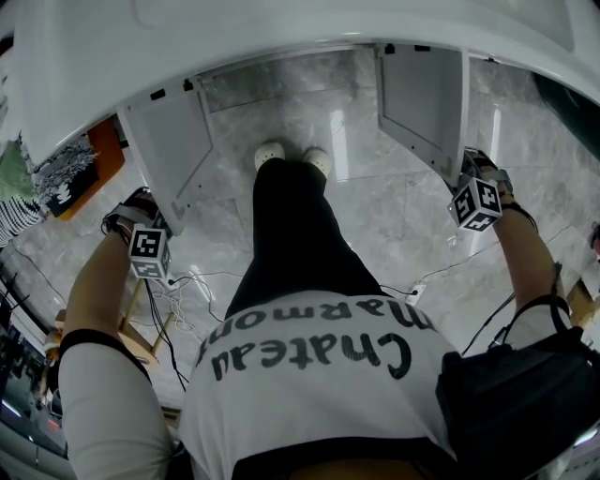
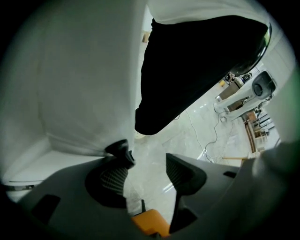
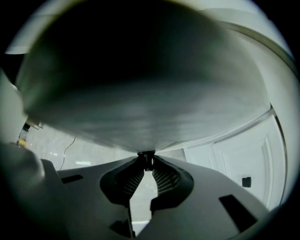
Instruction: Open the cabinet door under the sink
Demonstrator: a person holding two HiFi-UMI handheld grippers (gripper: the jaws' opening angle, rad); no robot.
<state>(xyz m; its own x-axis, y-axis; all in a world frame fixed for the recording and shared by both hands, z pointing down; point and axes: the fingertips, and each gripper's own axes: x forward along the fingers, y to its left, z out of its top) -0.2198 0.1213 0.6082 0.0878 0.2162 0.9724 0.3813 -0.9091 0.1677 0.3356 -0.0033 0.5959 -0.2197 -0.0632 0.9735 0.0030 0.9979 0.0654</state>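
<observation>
Right door (image 1: 427,94): stands swung out under the sink (image 1: 281,28), at 1 o'clock in the head view.
Left door (image 1: 173,150): also swung out, at 10 o'clock.
Doing it well: draw the door's free edge along its hinge arc rather than straight out, and let go only once it rests (a slipped pinch could let it swing back).
Right gripper (image 3: 146,161): jaws closed, pinching the right door's thin edge.
Left gripper (image 2: 147,161): jaws wide apart with only floor (image 2: 154,145) between them. One fingertip seems to brush the left door's edge, though the view is too close to be sure.
</observation>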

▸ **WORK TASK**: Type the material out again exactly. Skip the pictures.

▸ **RESULT FOR THIS TASK**:
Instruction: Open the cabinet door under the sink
Demonstrator: a person holding two HiFi-UMI handheld grippers (gripper: the jaws' opening angle, rad); no robot.
<state>(xyz m; its own x-axis, y-axis; all in a world frame fixed for the recording and shared by both hands, z pointing down; point and axes: the fingertips, and each gripper's own axes: x forward along the fingers, y to its left, z out of its top) -0.2198 0.1213 0.6082 0.0878 0.2162 0.9724 0.3813 -0.9091 0.1677 0.3356 -0.0033 0.5959 -0.2197 -0.0632 0.9735 0.0030 0.9979 0.0654</state>
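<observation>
Right door (image 1: 427,94): stands swung out under the sink (image 1: 281,28), at 1 o'clock in the head view.
Left door (image 1: 173,150): also swung out, at 10 o'clock.
Doing it well: draw the door's free edge along its hinge arc rather than straight out, and let go only once it rests (a slipped pinch could let it swing back).
Right gripper (image 3: 146,161): jaws closed, pinching the right door's thin edge.
Left gripper (image 2: 147,161): jaws wide apart with only floor (image 2: 154,145) between them. One fingertip seems to brush the left door's edge, though the view is too close to be sure.
</observation>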

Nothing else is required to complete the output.